Sebelumnya, dalam persidangan Mudzakkir menyoroti tidak adanya laporan resmi dari pihak berwenang soal kerugian keuangan negara dalam kasus yang menjerat Tom. Padahal, kata dia, tak ada tindak pidana korupsi jika tidak ada kerugian keuangan negara.
Pernyataan itu, Mudzakkir kutip dari seorang hakim yang mengadili sebuah kasus korupsi di Lampung. Menurut hakim itu, penetapan tersangka tak sah apabila tidak ada kerugian keuangan negara dalam kasus korupsi.
"Dan oleh Yang Mulia Hakim pada saat itu disebutkan bahwa tindakan menetapkan tersangka sebelum ada kerugian keuangan negara itu dinyatakan tidak sah," ujar Mudzakkir dalam kesaksiannya.
Penetapan tersangka tidak sah, lanjut dia, karena bukti yang paling mendasar dari pelanggaran Pasal 2 dan 3 Undang-Undang Nomor 31 Tahun 1999 tentang Pemberantasan Tindak Pidana Korupsi (Tipikor), ialah kerugian keuangan negara.
Jika tak ada kerugian keuangan negara, kata dia, artinya tidak ada perbuatan pidana.
"Mengapa tidak sah? Karena bukti utama tentang Pasal 2, Pasal 3 itu akhirnya pada kerugian keuangan negara, tak ada kerugian keuangan negara berarti tak ada pidana," tutur Mudzakkir.
"Dan tak ada pidana berarti tidak mungkin seseorang ditetapkan sebagai tersangka," imbuhnya.

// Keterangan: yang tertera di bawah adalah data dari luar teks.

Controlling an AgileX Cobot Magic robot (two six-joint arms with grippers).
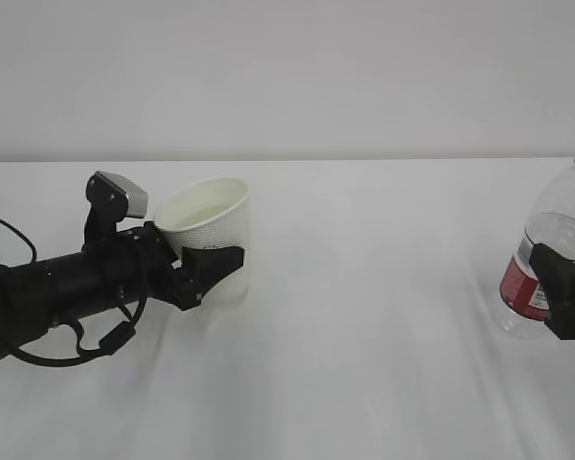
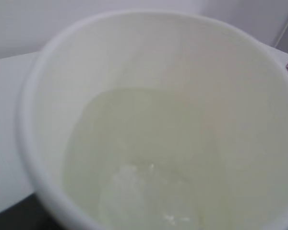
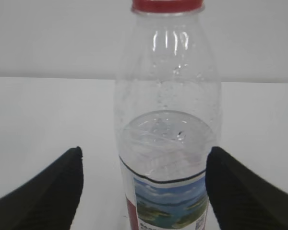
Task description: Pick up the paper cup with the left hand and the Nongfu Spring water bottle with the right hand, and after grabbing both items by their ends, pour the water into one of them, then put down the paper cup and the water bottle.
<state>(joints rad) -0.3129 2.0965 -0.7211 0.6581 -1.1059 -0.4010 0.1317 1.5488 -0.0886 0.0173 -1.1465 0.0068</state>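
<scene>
The white paper cup [image 1: 211, 222] leans toward the left arm, its base low over the table, and my left gripper [image 1: 209, 264] is shut on its lower side. In the left wrist view the paper cup [image 2: 158, 72] fills the frame, with clear water [image 2: 149, 172] pooled inside and the fingers hidden. The Nongfu Spring water bottle [image 1: 548, 251] stands at the far right, about half full. My right gripper [image 3: 145, 158] stands open around the bottle [image 3: 168, 115]. Its left finger [image 3: 53, 191] is clear of the label, while the right finger [image 3: 240, 191] is close against it.
White table [image 1: 364, 364] under a plain white wall. Black cables [image 1: 86, 350] hang below the left arm. The bottle sits near the right edge of the exterior view, with a wide stretch of table between it and the cup.
</scene>
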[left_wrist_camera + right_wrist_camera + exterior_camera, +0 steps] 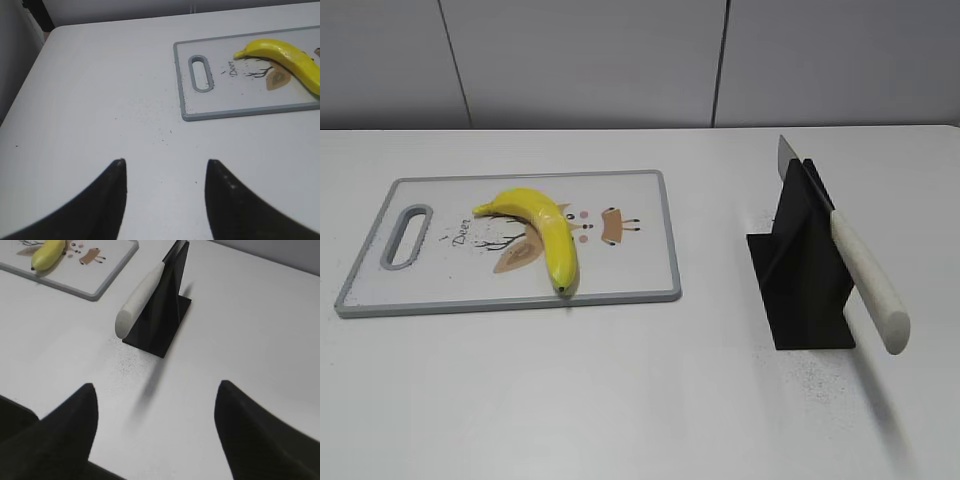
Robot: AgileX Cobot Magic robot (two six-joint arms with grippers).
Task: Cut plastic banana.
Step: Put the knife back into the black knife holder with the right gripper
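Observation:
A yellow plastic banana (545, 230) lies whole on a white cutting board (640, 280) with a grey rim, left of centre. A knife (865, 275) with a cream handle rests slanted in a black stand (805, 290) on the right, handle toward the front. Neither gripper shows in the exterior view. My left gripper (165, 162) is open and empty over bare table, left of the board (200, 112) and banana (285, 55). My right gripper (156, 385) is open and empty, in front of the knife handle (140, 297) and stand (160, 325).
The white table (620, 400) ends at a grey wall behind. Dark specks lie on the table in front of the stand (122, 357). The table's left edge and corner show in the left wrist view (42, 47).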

Kerugian keuangan negara sendiri, laporannya harus dibuat oleh pihak yang berwenang. Laporan dibuat dengan cara audit investigasi keuangan negara.
"Siapa (yang berwenang melakukan audit)? Adalah BPK RI," ucapnya.
Diketahui, Kejagung telah mengatakan bahwa kerugian negara dalam kasus korupsi yang menjerat Tom Lembong, tidak harus dihitung oleh BPK atau BPKP.
"Pada pokoknya menentukan bahwa penyidik tindak pidana korupsi bukan hanya dapat berkoordinasi dengan BPK dan BPKP dalam rangka pembuktian tindak pidana korupsi, melainkan dapat berkoordinasi dengan instansi lain," ujar Kepala Pusat Penerangan Hukum Kejagung Harli Siregar, Selasa, 19 November 2024.
Walau demikian, Harli tak menjelaskan lebih lanjut instansi lain yang ia maksud. Menurut Harli sebelumnya, Kejagung telah bekerja sama dengan ahli untuk menghitung kerugian negara pada kasus Tom Lembong.
"Kita akan menggandeng ahli untuk memastikan berapa kerugian negara. Saat ini perhitungan masih berlangsung," tandas Harli, Kamis, 31 Oktober 2024.